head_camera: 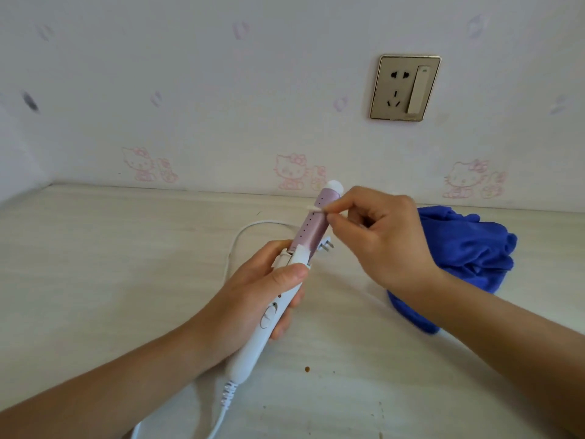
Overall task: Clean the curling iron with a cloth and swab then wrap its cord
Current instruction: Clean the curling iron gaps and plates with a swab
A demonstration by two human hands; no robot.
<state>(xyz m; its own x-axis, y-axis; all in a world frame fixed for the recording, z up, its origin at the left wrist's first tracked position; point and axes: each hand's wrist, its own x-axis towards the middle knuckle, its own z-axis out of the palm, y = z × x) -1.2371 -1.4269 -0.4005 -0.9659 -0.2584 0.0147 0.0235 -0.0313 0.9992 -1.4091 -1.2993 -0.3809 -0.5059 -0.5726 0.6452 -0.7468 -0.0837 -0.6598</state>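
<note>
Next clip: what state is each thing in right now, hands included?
Curling iron: held tilted, left hand gripping its handle.
Swab: pinched by right hand, tip touching the iron.
Cord: loose on the table, not wrapped.
Plug: free, unplugged.
Cloth: crumpled on the table, untouched.
Wall socket: nothing plugged in.

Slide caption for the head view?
Left hand grips the curling iron; right hand pinches a cotton swab against its barrel.

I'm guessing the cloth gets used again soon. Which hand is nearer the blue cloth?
Right. The right hand, pinching the swab, hovers just left of the blue cloth; the left hand grips the curling iron farther left.
</note>
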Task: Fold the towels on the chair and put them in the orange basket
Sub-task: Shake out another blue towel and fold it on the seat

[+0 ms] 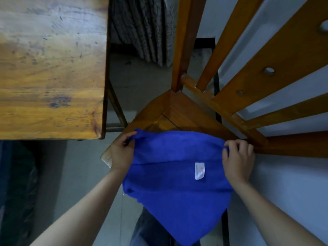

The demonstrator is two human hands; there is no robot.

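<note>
A blue towel (175, 183) with a small white label hangs spread out over the front of the wooden chair (179, 112). My left hand (121, 153) pinches its upper left corner. The upper right corner is pinched by my right hand (237, 160). The top edge is stretched between both hands above the seat, and the lower part droops to a point toward my legs. The orange basket is not in view.
A worn wooden table (51, 68) fills the upper left, its corner close to the chair seat. The chair's slatted back (266, 68) rises at the upper right. A grey curtain (142, 27) hangs behind. Grey tiled floor lies below.
</note>
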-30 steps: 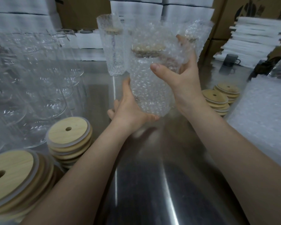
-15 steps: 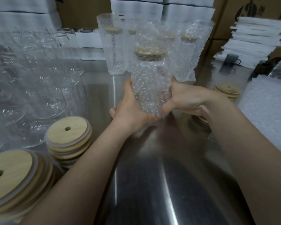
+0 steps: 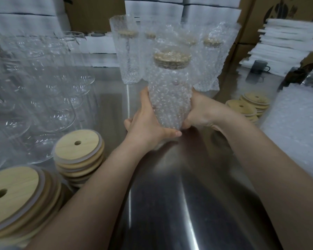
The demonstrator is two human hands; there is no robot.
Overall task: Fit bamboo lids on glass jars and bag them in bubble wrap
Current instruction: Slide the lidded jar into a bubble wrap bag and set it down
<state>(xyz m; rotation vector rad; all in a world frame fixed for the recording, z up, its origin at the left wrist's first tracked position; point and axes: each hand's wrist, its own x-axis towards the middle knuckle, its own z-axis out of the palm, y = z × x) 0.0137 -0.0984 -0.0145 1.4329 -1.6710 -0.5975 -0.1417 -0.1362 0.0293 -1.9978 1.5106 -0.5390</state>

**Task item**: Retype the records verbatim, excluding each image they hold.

**Answer section**:
head_camera: 
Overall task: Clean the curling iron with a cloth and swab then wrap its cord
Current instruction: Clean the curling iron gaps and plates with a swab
A demonstration by two human hands; no robot.
<state>(xyz m; its own x-axis, y-axis; all in a world frame fixed for the recording, z up, its origin at the left wrist's first tracked position; point and axes: each hand's wrist, its own x-axis towards the middle knuckle, its own z-axis out of the palm, y = z × x) -1.2371 -1.4269 -0.4005 -0.9659 -0.2584 0.0147 0.0235 -0.0313 0.9992 -1.4091 -1.2993 -0.3809 -0.5059 -0.5726 0.6452 -0.7468 -0.0837 -0.6598</state>
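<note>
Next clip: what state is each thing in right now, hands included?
Curling iron: held tilted, left hand gripping its handle.
Swab: pinched by right hand, tip touching the iron.
Cord: loose on the table, not wrapped.
Plug: free, unplugged.
Cloth: crumpled on the table, untouched.
Wall socket: nothing plugged in.

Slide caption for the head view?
Left hand grips the curling iron; right hand pinches a cotton swab against its barrel.

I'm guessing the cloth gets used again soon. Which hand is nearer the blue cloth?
Right. The right hand, pinching the swab, hovers just left of the blue cloth; the left hand grips the curling iron farther left.
</note>
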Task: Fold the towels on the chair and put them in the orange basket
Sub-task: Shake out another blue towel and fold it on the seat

[+0 ms] 

The demonstrator is two human hands; there is no robot.

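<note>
A blue towel (175, 183) with a small white label hangs spread out over the front of the wooden chair (179, 112). My left hand (121, 153) pinches its upper left corner. The upper right corner is pinched by my right hand (237, 160). The top edge is stretched between both hands above the seat, and the lower part droops to a point toward my legs. The orange basket is not in view.
A worn wooden table (51, 68) fills the upper left, its corner close to the chair seat. The chair's slatted back (266, 68) rises at the upper right. A grey curtain (142, 27) hangs behind. Grey tiled floor lies below.
</note>
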-30 steps: 
-15 steps: 
+0 steps: 
The demonstrator is two human hands; there is no robot.
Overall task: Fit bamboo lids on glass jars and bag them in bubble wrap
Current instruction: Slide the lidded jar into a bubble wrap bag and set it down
<state>(xyz m; rotation vector rad; all in a world frame fixed for the recording, z up, its origin at the left wrist's first tracked position; point and axes: each hand's wrist, its own x-axis towards the middle knuckle, its own z-axis out of the palm, y = z × x) 0.0137 -0.0984 -0.0145 1.4329 -1.6710 -0.5975 -0.1417 -0.1362 0.0293 -1.9978 1.5106 -0.5390</state>

With that, the answer is done.